OTSS Webinar—General Considerations of Using Non-Human Primate in Non-Clinical Ocular Drug Research

Webinar Recording | Presentation Slides

Date and Time: Wednesday, April 24, 2024 | 2 hours

Hosted by: The SOT Ocular Toxicology Specialty Section

Speaker:
Eric (Wankun) Xie, MD, PhD, Director of Ophthalmology, JOINN Laboratories

Webinar Description:
Non-human primate (NHP) is widely used in the non-clinical research of ocular drugs due to its unique anatomy and physiology. In this webinar, we will discuss the basic biology of the NHP eye compared to human and other species (rabbit and rodents) in anatomy and physiology, as well as the advantages and concerns of using the NHP eye in preclinical ocular research and drug discovery. We will share major background findings in ocular toxicity studies in different types of test articles (biologics and gene therapy) in different species. The origin and principle of immunogenicity in preclinical ocular studies will be discussed, along with representative images of ocular immunogenicity findings, and experience in risk mitigation strategies. We will introduce NHP ocular disease models, and present examples of using these models for efficacy studies with different routes of administration. We will also discuss the ophthalmic endpoints for ocular efficacy and toxicity studies, and present typical ocular findings related to the immune and test articles. Additionally, we will briefly discuss the differences in toxicological study practices in the US and China. Lastly, we will summarize our ocular study capabilities and experience at both sites, including efficacy and toxicology studies.

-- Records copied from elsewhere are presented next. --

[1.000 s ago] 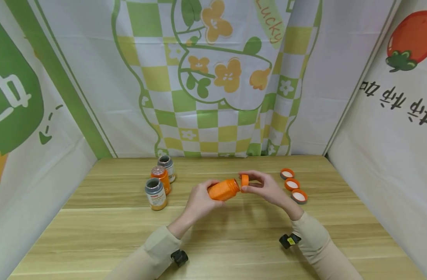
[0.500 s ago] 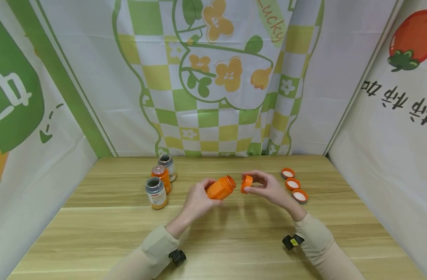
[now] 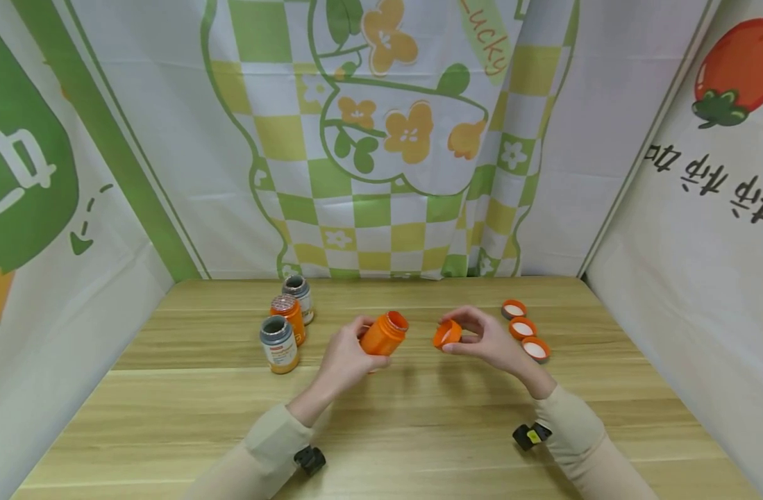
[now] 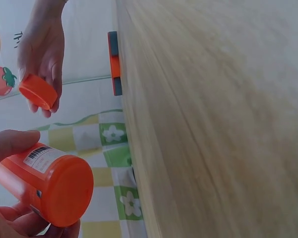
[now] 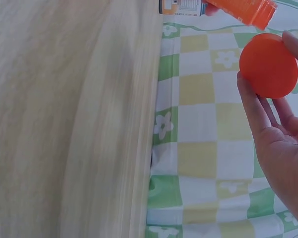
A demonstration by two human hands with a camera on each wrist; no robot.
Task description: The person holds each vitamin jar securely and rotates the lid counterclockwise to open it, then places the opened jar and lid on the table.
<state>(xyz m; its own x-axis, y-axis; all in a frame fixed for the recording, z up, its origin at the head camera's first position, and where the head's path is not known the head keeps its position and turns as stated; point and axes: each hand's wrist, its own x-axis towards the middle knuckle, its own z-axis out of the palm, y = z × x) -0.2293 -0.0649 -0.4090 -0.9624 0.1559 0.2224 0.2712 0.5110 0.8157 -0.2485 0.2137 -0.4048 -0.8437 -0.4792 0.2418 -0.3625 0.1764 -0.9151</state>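
Observation:
My left hand (image 3: 346, 361) grips an orange bottle (image 3: 381, 338) around its body, tilted with its uncapped mouth toward the upper right. In the left wrist view the base of the bottle (image 4: 68, 191) faces the camera, and a barcode label shows on its side. Between thumb and fingers, my right hand (image 3: 489, 342) pinches an orange screw cap (image 3: 442, 339), its hollow side turned to the left. The right wrist view shows the flat round top of the cap (image 5: 269, 66). A gap separates cap and bottle mouth, both held above the wooden table (image 3: 406, 430).
On the left stand a grey-necked bottle (image 3: 280, 347), an orange bottle (image 3: 291, 321) and another grey-necked bottle (image 3: 298, 298), all uncapped. Three caps with white linings, including the nearest cap (image 3: 535, 350), lie in a row beyond my right hand. A checked curtain (image 3: 381, 208) hangs behind the table.
The cap has come away from the bottle mouth to the right and turned in my fingers. The bottle has moved left and tipped more upright.

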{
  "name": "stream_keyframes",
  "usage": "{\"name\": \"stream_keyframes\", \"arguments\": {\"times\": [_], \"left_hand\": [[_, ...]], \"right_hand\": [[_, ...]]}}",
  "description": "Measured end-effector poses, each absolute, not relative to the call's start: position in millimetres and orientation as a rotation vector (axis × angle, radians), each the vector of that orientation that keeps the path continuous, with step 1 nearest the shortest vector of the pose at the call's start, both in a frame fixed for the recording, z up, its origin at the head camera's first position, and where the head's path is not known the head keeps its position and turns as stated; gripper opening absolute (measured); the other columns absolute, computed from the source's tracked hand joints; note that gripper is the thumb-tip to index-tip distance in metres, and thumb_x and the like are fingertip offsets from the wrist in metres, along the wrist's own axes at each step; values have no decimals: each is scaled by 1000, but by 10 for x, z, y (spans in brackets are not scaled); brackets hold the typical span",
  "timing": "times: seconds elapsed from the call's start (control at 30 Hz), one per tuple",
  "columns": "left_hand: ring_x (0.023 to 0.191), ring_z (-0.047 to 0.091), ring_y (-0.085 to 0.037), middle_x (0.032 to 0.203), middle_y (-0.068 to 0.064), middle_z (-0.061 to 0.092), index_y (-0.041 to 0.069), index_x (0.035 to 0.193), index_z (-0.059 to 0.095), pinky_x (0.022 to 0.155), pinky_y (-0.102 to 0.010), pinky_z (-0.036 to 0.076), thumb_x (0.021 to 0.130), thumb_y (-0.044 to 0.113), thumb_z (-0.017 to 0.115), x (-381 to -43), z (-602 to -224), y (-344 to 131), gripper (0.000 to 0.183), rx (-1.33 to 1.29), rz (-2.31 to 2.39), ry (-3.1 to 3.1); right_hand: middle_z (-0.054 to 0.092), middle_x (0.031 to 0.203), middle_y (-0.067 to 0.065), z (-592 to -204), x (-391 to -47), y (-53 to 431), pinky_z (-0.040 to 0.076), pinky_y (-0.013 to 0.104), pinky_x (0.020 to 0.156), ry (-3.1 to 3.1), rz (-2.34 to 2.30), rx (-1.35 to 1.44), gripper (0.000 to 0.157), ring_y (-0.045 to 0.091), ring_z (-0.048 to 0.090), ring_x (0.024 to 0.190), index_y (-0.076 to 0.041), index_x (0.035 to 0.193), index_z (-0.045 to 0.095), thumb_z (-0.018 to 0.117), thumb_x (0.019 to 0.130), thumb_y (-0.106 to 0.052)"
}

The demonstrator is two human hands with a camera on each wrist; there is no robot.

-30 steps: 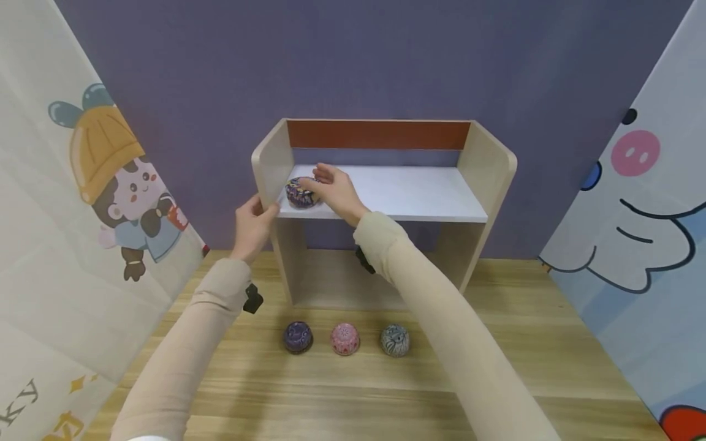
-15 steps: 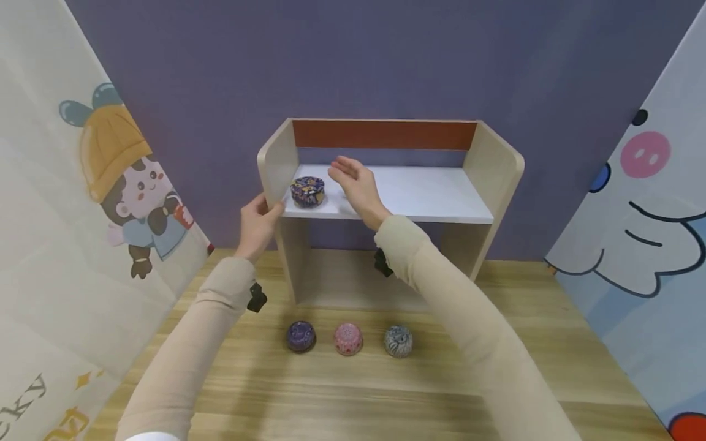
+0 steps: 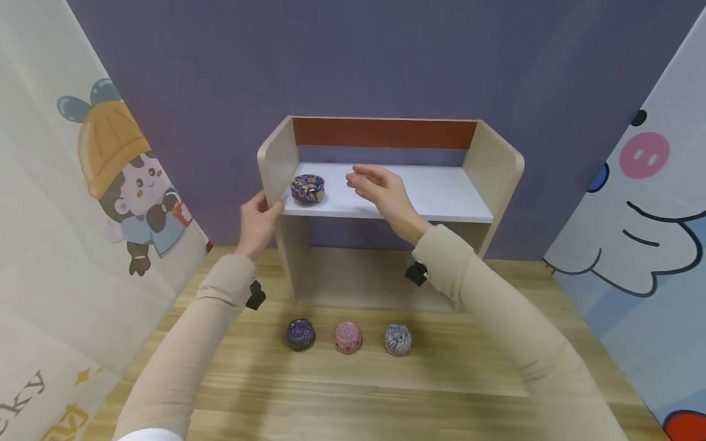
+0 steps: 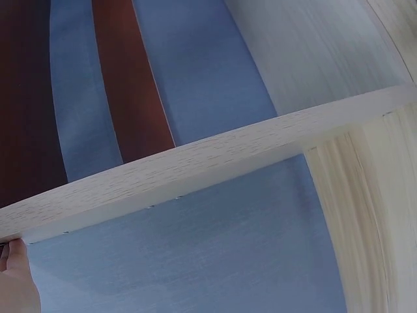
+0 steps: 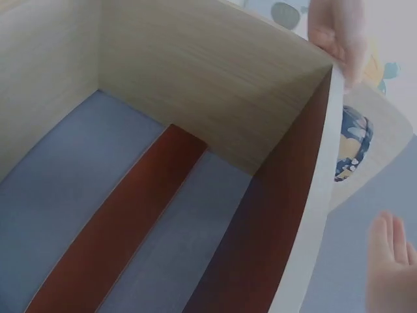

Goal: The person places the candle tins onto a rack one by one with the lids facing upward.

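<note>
A round patterned tin [image 3: 307, 189], dark blue with yellow, sits at the left end of the white upper board [image 3: 441, 190] of a small wooden shelf unit. My left hand [image 3: 257, 225] holds the front edge of the unit's left side panel [image 3: 277, 160], thumb at the edge by the board. Over the middle of the board is my right hand [image 3: 388, 195], fingers extended and holding nothing, to the right of the tin. In the right wrist view, the tin [image 5: 354, 143] is partly hidden by the board's edge, between both hands.
On the wooden table [image 3: 353, 404], in front of the unit, a purple tin [image 3: 300, 334], a pink tin [image 3: 347, 337] and a grey-white tin [image 3: 398, 339] stand in a row. Below the upper board is a lower compartment [image 3: 358, 275]. A blue-grey wall [image 3: 380, 55] rises behind.
My right hand has let go of the blue-and-yellow tin and moved away to the right; the tin stays on the board. My left hand keeps its hold on the side panel.
</note>
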State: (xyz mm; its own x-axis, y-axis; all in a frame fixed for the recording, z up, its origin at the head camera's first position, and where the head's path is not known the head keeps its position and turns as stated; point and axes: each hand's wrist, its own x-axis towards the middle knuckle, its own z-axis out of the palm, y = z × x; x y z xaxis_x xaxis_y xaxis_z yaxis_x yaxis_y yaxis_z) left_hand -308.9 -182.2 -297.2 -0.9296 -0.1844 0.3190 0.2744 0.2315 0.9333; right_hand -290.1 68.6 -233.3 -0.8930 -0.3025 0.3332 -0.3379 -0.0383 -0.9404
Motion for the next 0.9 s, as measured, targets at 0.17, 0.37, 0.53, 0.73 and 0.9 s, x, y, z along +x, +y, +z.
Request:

OTSS Webinar—iPSC-Derived Retinal Pigment Epithelium Replacement Therapy for Macular Degeneration: From Bench to Bedside

Webinar Recording | Presentation Slides

Date and Time: Tuesday, January 16, 2024 | 90 minutes

Speaker:
Arvydas Maminishkis, PhD, MD, Director of Translational Research, CORE,
The Ophthalmic Genetics and Visual Function Branch (OGVFB) at The National Eye Institute (NEI),
National Institutes of Health (NIH)

Webinar Description:
Induced pluripotent stem cells (iPSCs) can provide autologous and allogeneic replacement tissues, potentially all degenerative diseases. Autologous tissues have the advantage of not requiring immune-suppressive drugs that are known for their side-effects. However, feasibility of autologous iPSC-based therapies hasn’t been established. Here, we developed an autologous iPSC-based therapy for age-related macular degeneration (AMD), a blinding eye disease that affects over thirty million people worldwide. AMD is caused by the progressive degeneration of retinal pigment epithelium (RPE), a monolayer tissue that maintains photoreceptor function and survival. Combining developmental biology with tissue engineering, we developed clinical-grade iPSC-derived RPE-patch on a biodegradable scaffold. This patch performs key RPE functions like photoreceptor phagocytosis, water transport, and polarized cytokine secretion. We confirmed the safety of this patch in an immune-compromised rat model and confirmed its efficacy in a swine RPE injury model. A phase I/IIa Investigational New Drug (IND)-application for iPSC-derived ocular tissue to treat AMD was recently cleared by the US FDA. This Phase I/IIa clinical trial will test safety, feasibility, and integration of an autologous iPSC-derived RPE-patch in twelve advanced AMD patients. This work is helping leverage other similar autologous cell therapies in various other degenerative diseases.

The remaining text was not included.